May 3, 2012

Maybe it’s because their revenue streams are small compared to dailies, maybe it’s because many of them focus on entertainment content, but for whatever reason, alternative weeklies don’t come up much in discussions of innovation. But these free tabloids, which faced extinction not so long ago as local advertising slowed and Craigslist began pillaging their classified-ad revenue, are still around. And even if they’re not all thriving, many are adapting to the new terrain.

“We were slow to get into the digital space because we always were free and print had always been our product,” Tiffany Shackelford, Executive Director of the Association of Alternative Newsmedia (AAN), said in a telephone interview. “Then we took a nosedive when the economy went bad and with Craigslist on the scene. We began innovating because we didn’t have a choice. Our survival depended on it.”

Just like many major dailies, the newsweeklies often have well-established brands in the communities they serve. But lots of alts seem to be doing a better job at finding new uses for their content. For example, bar and club listings are a staple in alternative news publications’ classifieds sections. Rather than cede that money-making territory, a group of newsweeklies is leveraging that painstakingly compiled information and weaving it together with location-based technology in a mobile app called Cocktail Compass that helps users find the “happiest happy hours” around town.

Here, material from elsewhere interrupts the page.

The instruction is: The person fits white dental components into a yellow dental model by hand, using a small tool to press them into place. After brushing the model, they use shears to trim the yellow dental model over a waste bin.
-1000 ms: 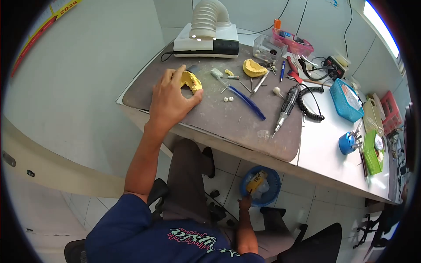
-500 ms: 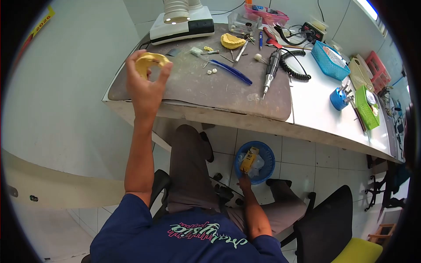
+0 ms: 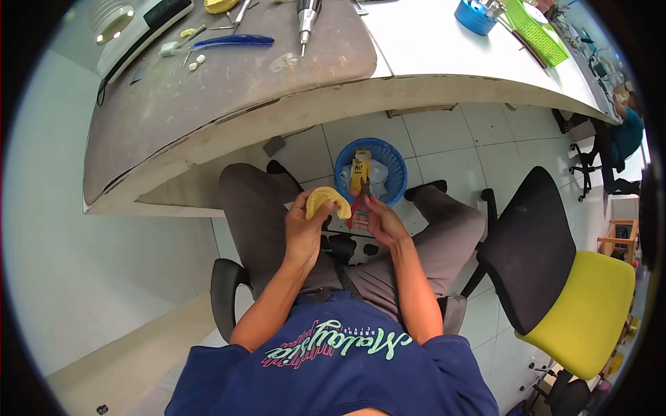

Individual papers use the app, which The Stranger and Portland Mercury owner Index Newspapers developed with Night & Day Studios and license to other papers, differently. The Charleston City Paper, for example, has a full database of local bars, sortable by geography, complete with staff content and crowd reviews. Bars that want to be featured pay a fee for their listing to be highlighted and to feature their specials, said the paper’s co-owner and advertising director, Blair Barna. Some papers may choose to only load paid advertisers onto the database, “but we choose not to,” he said.

Innovation has also meant the weeklies had to start taking risks and changing the way they do things — some of which might have seemed anathema in the past. The Stranger, for instance, also sells tickets on behalf of local clubs, concerts and other venues.

The weekly’s website acts as a ticketing platform a la Ticketmaster, for local clients. Tim Keck, publisher of The Stranger and Portland, Oregon’s Mercury, said the same editorial wall that exists for advertising sales exists for the ticketing platform.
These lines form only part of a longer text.